Your objective: In the data below, one line contains "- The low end" and a later one contains "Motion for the". Print both, with every line between them, exactly and alone.

Data for processing:
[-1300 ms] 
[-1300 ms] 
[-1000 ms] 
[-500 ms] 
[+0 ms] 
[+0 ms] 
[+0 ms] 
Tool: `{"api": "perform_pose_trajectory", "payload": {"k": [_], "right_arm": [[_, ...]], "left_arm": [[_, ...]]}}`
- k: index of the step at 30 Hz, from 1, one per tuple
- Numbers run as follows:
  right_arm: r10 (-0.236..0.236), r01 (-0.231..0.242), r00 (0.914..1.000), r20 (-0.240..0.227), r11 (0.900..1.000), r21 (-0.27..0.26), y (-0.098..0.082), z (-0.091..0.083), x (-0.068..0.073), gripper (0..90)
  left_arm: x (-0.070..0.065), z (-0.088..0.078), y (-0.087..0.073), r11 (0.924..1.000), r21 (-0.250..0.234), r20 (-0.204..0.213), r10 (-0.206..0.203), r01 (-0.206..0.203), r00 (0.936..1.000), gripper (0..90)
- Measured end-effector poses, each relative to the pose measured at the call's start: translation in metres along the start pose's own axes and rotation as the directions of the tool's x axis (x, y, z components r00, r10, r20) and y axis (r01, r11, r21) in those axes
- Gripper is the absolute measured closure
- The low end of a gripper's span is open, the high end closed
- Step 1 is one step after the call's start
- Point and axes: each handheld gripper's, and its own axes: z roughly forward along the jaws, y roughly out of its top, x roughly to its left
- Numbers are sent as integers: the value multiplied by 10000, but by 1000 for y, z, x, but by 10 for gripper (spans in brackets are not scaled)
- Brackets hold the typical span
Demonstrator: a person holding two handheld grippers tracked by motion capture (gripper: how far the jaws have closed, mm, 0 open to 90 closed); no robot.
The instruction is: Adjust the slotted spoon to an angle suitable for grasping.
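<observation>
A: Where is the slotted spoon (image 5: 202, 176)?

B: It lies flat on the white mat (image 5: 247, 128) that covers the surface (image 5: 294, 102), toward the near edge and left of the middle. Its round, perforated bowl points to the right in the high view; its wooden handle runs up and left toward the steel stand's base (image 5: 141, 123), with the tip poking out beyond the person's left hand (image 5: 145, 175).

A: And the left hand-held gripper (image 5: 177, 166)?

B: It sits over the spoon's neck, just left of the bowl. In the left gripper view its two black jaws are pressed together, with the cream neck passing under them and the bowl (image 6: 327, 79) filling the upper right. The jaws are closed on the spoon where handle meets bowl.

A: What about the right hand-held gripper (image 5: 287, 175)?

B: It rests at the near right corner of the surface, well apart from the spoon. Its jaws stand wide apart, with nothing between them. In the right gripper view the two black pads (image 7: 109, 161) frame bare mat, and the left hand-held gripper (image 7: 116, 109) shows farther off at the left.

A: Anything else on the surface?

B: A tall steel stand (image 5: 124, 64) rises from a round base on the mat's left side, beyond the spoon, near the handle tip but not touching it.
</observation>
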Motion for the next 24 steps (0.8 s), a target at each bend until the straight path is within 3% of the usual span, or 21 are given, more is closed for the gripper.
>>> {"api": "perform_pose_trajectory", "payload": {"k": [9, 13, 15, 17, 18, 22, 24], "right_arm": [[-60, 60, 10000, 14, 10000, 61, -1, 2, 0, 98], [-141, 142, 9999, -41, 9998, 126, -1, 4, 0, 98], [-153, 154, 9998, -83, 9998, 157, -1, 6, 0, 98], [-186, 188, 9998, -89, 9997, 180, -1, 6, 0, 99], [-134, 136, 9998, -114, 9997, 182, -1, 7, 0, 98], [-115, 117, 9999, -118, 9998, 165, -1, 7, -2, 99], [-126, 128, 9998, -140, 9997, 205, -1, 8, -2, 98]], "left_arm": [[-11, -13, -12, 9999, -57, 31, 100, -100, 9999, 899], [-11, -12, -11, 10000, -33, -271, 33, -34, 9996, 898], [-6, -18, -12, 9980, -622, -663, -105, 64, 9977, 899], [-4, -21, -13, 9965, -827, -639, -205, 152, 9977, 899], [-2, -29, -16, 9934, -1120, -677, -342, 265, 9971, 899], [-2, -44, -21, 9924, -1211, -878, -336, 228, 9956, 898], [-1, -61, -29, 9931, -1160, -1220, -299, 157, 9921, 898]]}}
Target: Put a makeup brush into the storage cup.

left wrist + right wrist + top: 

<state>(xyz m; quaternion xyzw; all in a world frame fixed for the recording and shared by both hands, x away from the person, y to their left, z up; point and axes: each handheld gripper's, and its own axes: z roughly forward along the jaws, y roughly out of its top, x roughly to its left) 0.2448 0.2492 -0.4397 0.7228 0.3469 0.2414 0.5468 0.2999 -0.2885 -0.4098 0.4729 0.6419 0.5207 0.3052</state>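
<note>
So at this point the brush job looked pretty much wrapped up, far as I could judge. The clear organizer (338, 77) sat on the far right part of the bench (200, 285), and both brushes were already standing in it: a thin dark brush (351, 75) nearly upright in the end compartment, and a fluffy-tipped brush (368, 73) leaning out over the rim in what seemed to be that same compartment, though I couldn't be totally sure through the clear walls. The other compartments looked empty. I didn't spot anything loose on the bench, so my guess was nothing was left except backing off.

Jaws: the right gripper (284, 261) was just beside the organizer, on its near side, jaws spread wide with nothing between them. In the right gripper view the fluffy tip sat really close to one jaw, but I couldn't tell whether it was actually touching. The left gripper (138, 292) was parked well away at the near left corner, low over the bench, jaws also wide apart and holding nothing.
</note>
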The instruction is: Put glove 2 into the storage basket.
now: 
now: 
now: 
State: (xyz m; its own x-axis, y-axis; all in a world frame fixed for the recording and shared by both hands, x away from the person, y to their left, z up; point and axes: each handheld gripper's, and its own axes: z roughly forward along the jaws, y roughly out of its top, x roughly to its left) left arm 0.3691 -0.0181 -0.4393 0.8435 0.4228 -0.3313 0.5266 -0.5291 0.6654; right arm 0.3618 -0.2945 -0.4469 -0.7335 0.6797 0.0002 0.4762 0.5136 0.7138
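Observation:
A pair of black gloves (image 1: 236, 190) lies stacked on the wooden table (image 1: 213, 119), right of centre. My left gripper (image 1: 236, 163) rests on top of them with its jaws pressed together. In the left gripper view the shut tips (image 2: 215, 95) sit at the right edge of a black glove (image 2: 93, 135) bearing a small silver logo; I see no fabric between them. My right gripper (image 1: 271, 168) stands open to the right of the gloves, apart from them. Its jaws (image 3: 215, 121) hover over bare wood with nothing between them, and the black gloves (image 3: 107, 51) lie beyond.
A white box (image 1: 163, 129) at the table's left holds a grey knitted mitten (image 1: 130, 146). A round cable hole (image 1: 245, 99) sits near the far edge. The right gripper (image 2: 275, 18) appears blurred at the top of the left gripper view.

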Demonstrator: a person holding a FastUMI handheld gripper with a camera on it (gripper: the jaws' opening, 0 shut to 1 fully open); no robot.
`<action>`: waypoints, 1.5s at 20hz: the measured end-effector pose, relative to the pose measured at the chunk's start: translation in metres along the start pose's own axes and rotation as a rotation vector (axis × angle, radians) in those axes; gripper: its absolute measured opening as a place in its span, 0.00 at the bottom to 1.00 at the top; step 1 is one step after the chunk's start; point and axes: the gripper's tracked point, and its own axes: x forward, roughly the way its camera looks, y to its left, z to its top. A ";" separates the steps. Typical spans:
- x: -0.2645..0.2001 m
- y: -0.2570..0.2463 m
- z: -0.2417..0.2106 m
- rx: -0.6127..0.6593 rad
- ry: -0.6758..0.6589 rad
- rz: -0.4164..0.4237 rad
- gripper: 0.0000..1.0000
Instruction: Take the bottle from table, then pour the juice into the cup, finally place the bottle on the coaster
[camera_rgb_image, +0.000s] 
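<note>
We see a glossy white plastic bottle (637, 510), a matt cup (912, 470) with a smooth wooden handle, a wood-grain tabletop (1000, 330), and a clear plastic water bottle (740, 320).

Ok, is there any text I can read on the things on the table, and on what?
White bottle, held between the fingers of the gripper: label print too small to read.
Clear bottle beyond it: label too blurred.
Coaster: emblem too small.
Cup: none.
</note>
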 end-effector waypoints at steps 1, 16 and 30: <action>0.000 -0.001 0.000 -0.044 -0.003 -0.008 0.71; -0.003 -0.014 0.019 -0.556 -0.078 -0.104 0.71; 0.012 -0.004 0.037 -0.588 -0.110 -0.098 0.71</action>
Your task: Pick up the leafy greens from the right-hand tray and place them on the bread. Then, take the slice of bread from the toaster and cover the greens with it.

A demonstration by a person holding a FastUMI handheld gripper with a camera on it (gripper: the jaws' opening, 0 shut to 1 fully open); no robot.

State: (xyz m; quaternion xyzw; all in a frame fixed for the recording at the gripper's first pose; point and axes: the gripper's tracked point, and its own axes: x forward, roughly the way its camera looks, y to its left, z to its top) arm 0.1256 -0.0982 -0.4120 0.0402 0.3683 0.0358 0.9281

Completed exercise:
- The low end of a gripper's span is open, the high end closed
- Step 1 is one step after the call's start
- Point and axes: each handheld gripper's, and its own axes: z roughly forward along the jaws, y roughly out of its top, x roughly to its left
- Numbers are sent as integers: the value multiplied by 10000, but by 1000 for y, z, x, but by 10 for gripper (spans in brackets are not scaled)
- Brackets hold the typical span
Demonstrator: a person holding two handheld grippers tracked by motion capture (gripper: how far the jaws have closed, mm, 0 open to 90 closed); no robot.
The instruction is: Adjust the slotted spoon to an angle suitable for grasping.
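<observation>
A: Where is the slotted spoon (image 5: 202, 176)?

B: It lies flat on the white mat (image 5: 247, 128) that covers the surface (image 5: 294, 102), toward the near edge and left of the middle. Its round, perforated bowl points to the right in the high view; its wooden handle runs up and left toward the steel stand's base (image 5: 141, 123), with the tip poking out beyond the person's left hand (image 5: 145, 175).

A: And the left hand-held gripper (image 5: 177, 166)?

B: It sits over the spoon's neck, just left of the bowl. In the left gripper view its two black jaws are pressed together, with the cream neck passing under them and the bowl (image 6: 327, 79) filling the upper right. The jaws are closed on the spoon where handle meets bowl.

A: What about the right hand-held gripper (image 5: 287, 175)?

B: It rests at the near right corner of the surface, well apart from the spoon. Its jaws stand wide apart, with nothing between them. In the right gripper view the two black pads (image 7: 109, 161) frame bare mat, and the left hand-held gripper (image 7: 116, 109) shows farther off at the left.

A: Anything else on the surface?

B: A tall steel stand (image 5: 124, 64) rises from a round base on the mat's left side, beyond the spoon, near the handle tip but not touching it.
</observation>
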Motion for the next 24 steps (0.8 s), a target at each bend until the straight path is within 3% of the usual span, or 21 are given, more is closed for the gripper.

The given output is the complete response.